Toward the end of last week, as David Kurtz and Joe Ragazzo took the lead on the drive, for the first time I started to think we would actually hit our goal. Not certain, mind you. But increasingly confident. We have the holiday taking up a lot of the first half of this week. And the last day of the drive is Friday. So there’s not a lot of time left. Right now as I write we’re $137 short of $430,000. So we’ll almost certainly hit that milestone tonight. That’s 86% of the way toward our goal. As Joe said on Friday, once we got past $400,000, the momentum started to build again. It will be a photo finish. But I think we’ve got a good shot.

A Good Read

The New Yorker has a marvelous — in both sense of the word — piece out this morning about the doomed OceanGate submersible. Reporter Ben Taub gained access to new materials. It puts to rest whatever possibility there might still be that the criticisms of the safety of the Titan craft might be some form of Monday-morning quarterbacking. Everyone with experience in submersibles who made contact with this thing was sure it was a death trap. Taub has the receipts, the contemporaneous whistleblowing documents, the lawyers tasked with gagging them. An amazing and terrible story.

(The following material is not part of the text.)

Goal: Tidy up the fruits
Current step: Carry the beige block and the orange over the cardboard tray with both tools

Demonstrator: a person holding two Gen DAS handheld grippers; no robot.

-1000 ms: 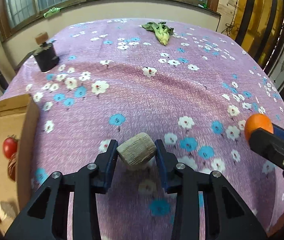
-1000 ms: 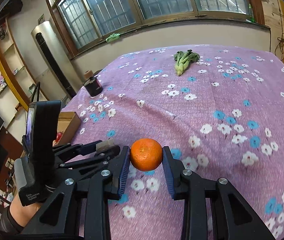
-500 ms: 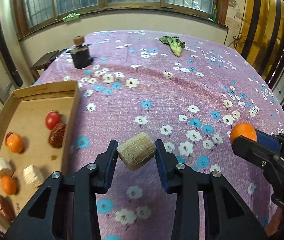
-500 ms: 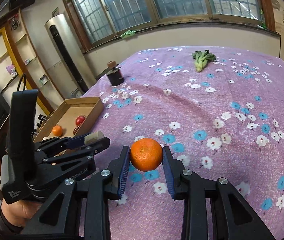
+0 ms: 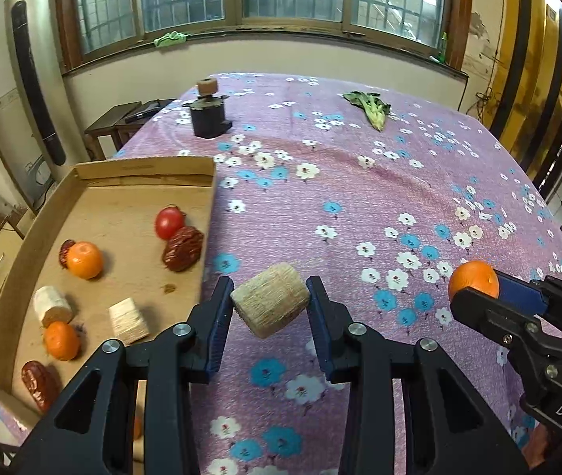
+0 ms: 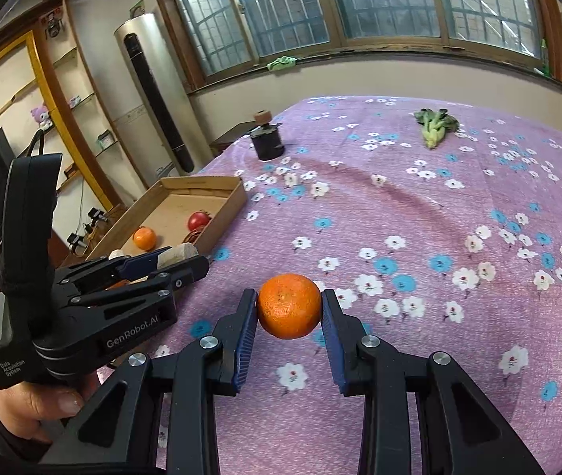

Twitter Now Demanding You Sign Up

A numbers of readers have written in this morning to tell us that Twitter no longer allows you to see any of the content on the platform unless you log in. Logging in is pretty simple of course. But you need an account. And many of you don’t have one and don’t want one. That is a very reasonable position. While I continue to spend an inordinate amount of time on the platform, not wanting to have any connection to it is a totally reasonable stance. Indeed, under it’s current degenerate ownership it’s probably a good stance. For myself, a mix of character defects and needing to promote TPM keeps me there.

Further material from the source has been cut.